Die Ministerpräsidenten der Bundesländer treffen sich am Freitag mit Vertretern des Bundes, um die Pandemie-Situation in Deutschland neu zu bewerten. Die Spitzen von Bund und Ländern wollen über eine Verkürzung der Quarantäne- und Isolationszeiten beraten, mit der personelle Engpässe bei wichtigen Einrichtungen vermieden werden sollen.
Am Mittwoch beraten bereits die Gesundheitsminister dazu. Ebenfalls am Mittwoch treffen sich die Kultusminister.

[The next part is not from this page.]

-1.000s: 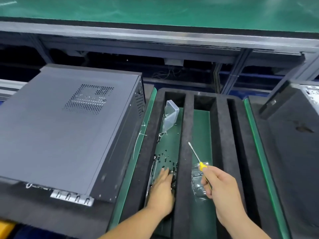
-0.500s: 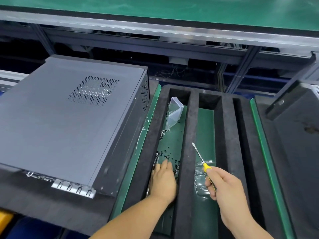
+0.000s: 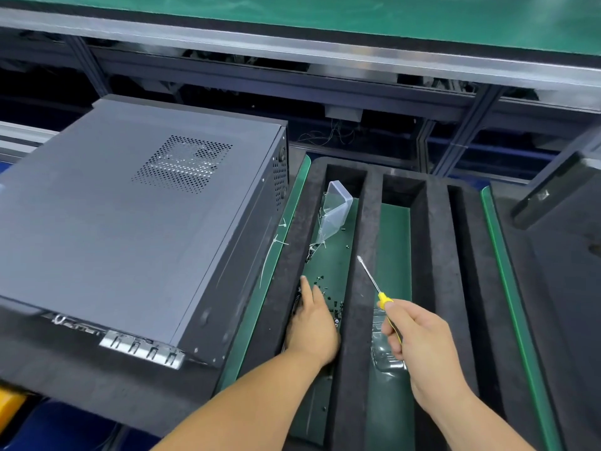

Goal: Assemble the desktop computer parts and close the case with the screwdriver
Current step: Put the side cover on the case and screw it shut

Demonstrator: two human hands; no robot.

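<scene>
A grey desktop case (image 3: 123,229) lies on its side at the left, its vented side panel on top. My right hand (image 3: 419,340) holds a yellow-handled screwdriver (image 3: 374,281), with the shaft pointing up and left over the foam tray (image 3: 361,242). My left hand (image 3: 313,323) rests palm down in the tray's left slot, its fingers stretched over several small black screws (image 3: 328,291) scattered on the green floor. Whether it holds a screw is hidden under the hand.
A clear plastic box (image 3: 338,203) leans at the far end of the left slot, with white cable ties (image 3: 276,245) beside it. A clear plastic bag (image 3: 383,356) lies in the middle slot below my right hand. A second dark case part (image 3: 559,190) sits at the right. A conveyor frame (image 3: 292,53) runs behind.
My left hand has slid a little forward along the left slot over the screws. My right hand and the screwdriver stay nearly still. The view has shifted slightly.
</scene>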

Es wird erwartet, dass sie sich für ein Offenhalten der Schulen trotz der verstärkten Ausbreitung der Omikron-Variante des Coronavirus aussprechen.
Woidke erwartet Entscheidung über weitere Maßnahmen
Brandenburgs Ministerpräsident Dietmar Woidke (SPD) rechnet beim Corona-Gipfel mit der Festlegung weiterer Maßnahmen für den Kampf gegen Omikron. „Ich gehe davon aus, dass am Freitag Entscheidungen getroffen werden, vor allen Dingen, um die Funktionsfähigkeit der kritischen Infrastruktur und die Funktionsfähigkeit des Gesundheitssystems weiter zu gewährleisten“, sagte Woidke der Nachrichtenagentur dpa. „Ich gehe auch davon aus, dass die Entscheidungen natürlich möglichst eine Eindämmung der Infektionsdynamik beinhalten.“ Details nannte er nicht.
Woidke hält Entscheidungen für dringend geboten. „Wenn man sich die explosionsartige Verbreitung der Omikron-Variante in Deutschland – speziell die damit verbundenen explodierenden Infektionszahlen gerade in norddeutschen Ländern – anschaut, können wir nicht länger warten“, sagte Woidke. „Wir müssen Entscheidungen treffen.“ Die Datenlage werde aus seiner Sicht ausreichend sein, um die notwendigen Entscheidungen zu treffen.
Auch die brandenburgische Gesundheitsministerin Ursula Nonnemacher (Grüne) mit kürzeren Quarantänezeiten. „Es wird auf eine Anpassung der Quarantänezeiten allgemein hinauslaufen“, sagte die Ministerin am Mittwochmorgen im RBB-Inforadio. „Dass die verkürzt werden, das erwarte ich.“ Es brauche darüber hinaus „spezielle Regelungen“ für Beschäftigte in der sogenannten kritischen Infrastruktur. „Sonst bricht dort der Betrieb zusammen, das ist ganz klar und darüber müssen wir reden, das kann nicht jedes Bundesland eigenständig machen.“ Konkreter wurde Nonnemacher dabei nicht.
Ein flächendeckender Lockdown ist nach Änderungen am Infektionsschutzgesetz durch die Ampel-Parteien inzwischen nicht mehr möglich. „Wir wollen auch künftig flächendeckende und pauschale Schließungen vermeiden“, versicherte Bundesfinanzminister Christian Lindner (FDP) im Gespräch mit den Tageszeitungen „Stuttgarter Zeitung“, „Stuttgarter Nachrichten“ und den Partnerzeitungen der Neuen Berliner Redaktionsgesellschaft.